● **RAW DATA**:

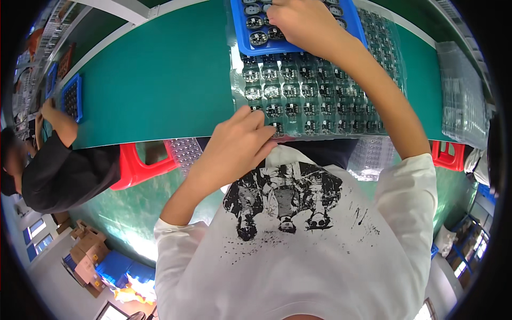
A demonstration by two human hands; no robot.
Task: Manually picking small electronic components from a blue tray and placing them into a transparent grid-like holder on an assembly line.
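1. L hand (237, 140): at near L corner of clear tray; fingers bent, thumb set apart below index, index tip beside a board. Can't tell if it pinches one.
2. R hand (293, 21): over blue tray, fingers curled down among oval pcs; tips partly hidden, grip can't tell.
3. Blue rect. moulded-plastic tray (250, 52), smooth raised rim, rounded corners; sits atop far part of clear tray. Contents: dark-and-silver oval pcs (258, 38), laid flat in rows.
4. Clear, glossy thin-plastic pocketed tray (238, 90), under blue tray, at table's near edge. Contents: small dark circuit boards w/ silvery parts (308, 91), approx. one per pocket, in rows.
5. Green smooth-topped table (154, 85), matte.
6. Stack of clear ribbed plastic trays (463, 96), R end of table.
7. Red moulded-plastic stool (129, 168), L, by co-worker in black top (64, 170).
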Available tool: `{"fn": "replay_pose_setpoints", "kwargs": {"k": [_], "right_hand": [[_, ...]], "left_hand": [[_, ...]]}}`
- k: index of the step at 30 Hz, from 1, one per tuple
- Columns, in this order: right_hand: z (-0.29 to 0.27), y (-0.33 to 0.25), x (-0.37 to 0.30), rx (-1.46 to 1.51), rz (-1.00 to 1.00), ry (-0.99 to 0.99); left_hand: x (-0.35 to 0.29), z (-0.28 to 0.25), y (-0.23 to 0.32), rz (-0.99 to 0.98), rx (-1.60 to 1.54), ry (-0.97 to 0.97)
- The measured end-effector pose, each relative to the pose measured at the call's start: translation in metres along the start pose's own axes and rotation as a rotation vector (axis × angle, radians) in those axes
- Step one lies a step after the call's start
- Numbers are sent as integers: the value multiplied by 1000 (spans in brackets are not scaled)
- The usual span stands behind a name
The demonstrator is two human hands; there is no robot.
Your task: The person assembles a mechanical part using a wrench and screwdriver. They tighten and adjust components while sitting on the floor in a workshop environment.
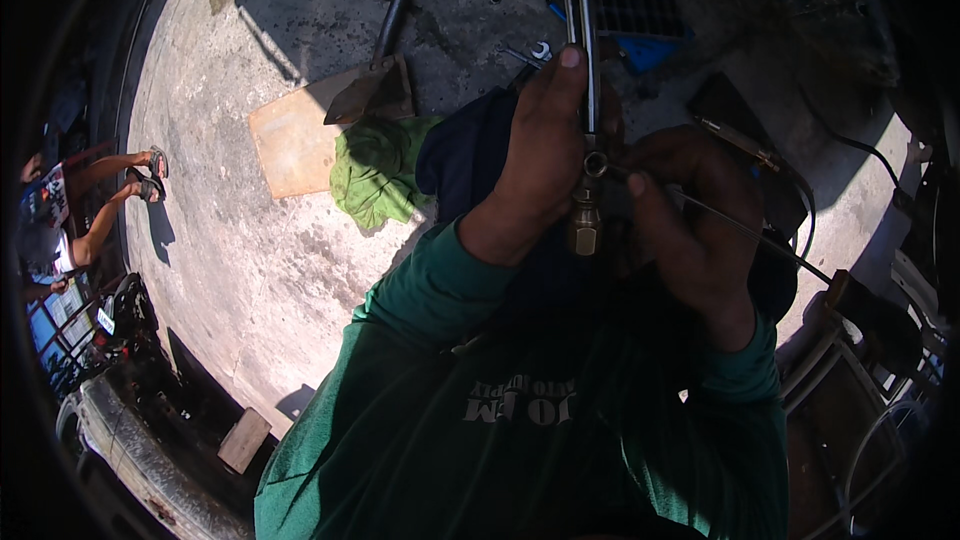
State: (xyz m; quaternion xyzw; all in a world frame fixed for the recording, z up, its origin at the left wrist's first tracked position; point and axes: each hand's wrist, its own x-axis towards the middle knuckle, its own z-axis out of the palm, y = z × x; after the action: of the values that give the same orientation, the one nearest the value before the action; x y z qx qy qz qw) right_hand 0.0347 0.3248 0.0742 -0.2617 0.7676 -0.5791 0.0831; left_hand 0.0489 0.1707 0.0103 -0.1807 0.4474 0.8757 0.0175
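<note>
My left hand [545, 130] is closed round a gas torch [590, 70], a metal tool with parallel tubes and a brass nut [585, 235] at its near end. The thumb lies along the tubes, which point away from me. A small round opening shows on the torch's fitting, between my hands. Close beside it, my right hand [700, 220] is pinched with the thumb toward the fitting. Across its palm runs a thin metal rod [785, 252], out toward a dark, handle-like shape at the right. Where the rod ends near the torch is too dark to tell.
Beyond my hands lie a hammer [400, 2], a wrench [541, 51] and a blue-and-black case [640, 15]. A green cloth [375, 175] and a flat board [290, 140] rest at the left. A hose with a brass fitting [740, 135] is at right. Another person's legs [110, 175] show far left.
</note>
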Motion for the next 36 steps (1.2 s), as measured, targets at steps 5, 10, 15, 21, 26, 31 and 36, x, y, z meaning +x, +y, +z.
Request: {"fn": "replay_pose_setpoints", "kwargs": {"k": [5,10,15,21,26,31,36], "right_hand": [[-1,6,1,75,34,-16],[-7,1,1,110,165,-113],[-9,3,2,98,148,-144],[-7,0,0,28,9,-103],[0,0,3,-9,-65,-25],[-2,3,3,16,-12,-46],[0,12,5,-6,-32,-73]], "left_hand": [[0,2,2,2,10,-7],[-1,5,5,5,29,-12],[-1,1,2,-8,35,-19],[0,-2,0,-3,-48,-14],[0,1,2,1,-35,5],[0,-1,1,-2,-9,-16],[0,2,1,6,32,-1]]}}
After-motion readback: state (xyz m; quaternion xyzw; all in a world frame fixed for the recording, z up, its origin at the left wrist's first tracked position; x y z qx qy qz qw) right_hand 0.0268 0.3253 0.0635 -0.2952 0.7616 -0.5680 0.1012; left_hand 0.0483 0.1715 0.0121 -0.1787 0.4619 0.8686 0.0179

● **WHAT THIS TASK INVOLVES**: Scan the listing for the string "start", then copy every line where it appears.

● **WORKED SOLUTION**:
- The measured end-effector pose, each relative to the pose measured at the call's start: translation in metres along the start pose's own axes and rotation as a rotation vector (axis × angle, radians) in those axes
- Step one lies a step after the call's start

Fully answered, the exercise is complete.